Im looking to do low light event photography mainly of bands, and also i am wanting to do photo shoots of bands (mainly outdoors). I am also wanting to do videos of bands. So which lens would start me off on this budget. Im hoping for at least two but i know the good ones are very expensive.


Thanks!!

Craig


----------



## hallor (Jan 11, 2011)

Hi there

i've got 5d II with this 24-70.....and i think this lens suc%#^. It looks pr0 but optical..... i think you should buy a 35 1.4 superb quality.

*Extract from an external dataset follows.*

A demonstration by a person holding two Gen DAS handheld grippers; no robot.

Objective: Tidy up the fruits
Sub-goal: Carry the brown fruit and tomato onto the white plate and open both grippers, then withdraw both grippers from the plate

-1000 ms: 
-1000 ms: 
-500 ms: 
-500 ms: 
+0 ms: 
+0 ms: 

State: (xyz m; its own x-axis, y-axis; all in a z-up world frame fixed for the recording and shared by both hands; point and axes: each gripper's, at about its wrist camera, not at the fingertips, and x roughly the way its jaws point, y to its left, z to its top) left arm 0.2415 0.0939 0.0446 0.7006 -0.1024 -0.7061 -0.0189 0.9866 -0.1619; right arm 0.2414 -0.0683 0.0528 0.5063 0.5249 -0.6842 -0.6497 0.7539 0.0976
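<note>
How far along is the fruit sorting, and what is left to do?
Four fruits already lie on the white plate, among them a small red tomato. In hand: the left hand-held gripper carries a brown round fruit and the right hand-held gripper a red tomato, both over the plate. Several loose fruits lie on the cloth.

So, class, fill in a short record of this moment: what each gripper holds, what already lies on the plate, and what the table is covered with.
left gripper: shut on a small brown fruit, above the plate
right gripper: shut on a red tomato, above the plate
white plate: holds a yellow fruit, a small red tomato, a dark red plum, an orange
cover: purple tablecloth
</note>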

if u think about low-light photography 2.8 gonna be too dark. I am trying sell this lens and replace it (24 1.4 or 35 1.4)


----------



## CJRodgers (Jan 11, 2011)

I have read some people saying the 24mm 1.4 is a bit soft. Perhaps they have been confused between the mki and mkii versions of this lens? Do you know if there are big differences between the two? The only evidence i have seen was a short film called undercity which i thought was excellent.

Thanks for the advice!


----------



## studio1972 (Jan 11, 2011)

Not sure what Hallor has against the 24-70. I find it to be a great combo with the 5DII, even in low light. Would definitely recommend it as a standard zoom for this camera. The second lens I would recommend is a 135mm f/2 which is a great low light option. I would also get a tripod so you can use longer shutter speeds if required. If you are doing video you will need a video tripod as well, and sound recording equipment as well of course. You may also want to look into getting something like an HMC151 as a proper video camera if you are shooting live events, the 5D is not very well suited for that as the record time is limited and the ergonomics are tricky.

BTW, eBay is definitely an option, I got my 135mm f/2 from there and it was excellent and cost around half of a new one.


----------



## CJRodgers (Jan 11, 2011)

Hey, thanks for the reply.

Dont think ill be shooting live event videos just yet. I want to do stills photos at events. I want to do video shoots of bands to promote there singles or get them onto t.v(lots of amature looking band videos seem to be getting onto sky channels atm in the UK). That way i can plan everything thoroughly and get the right shots. 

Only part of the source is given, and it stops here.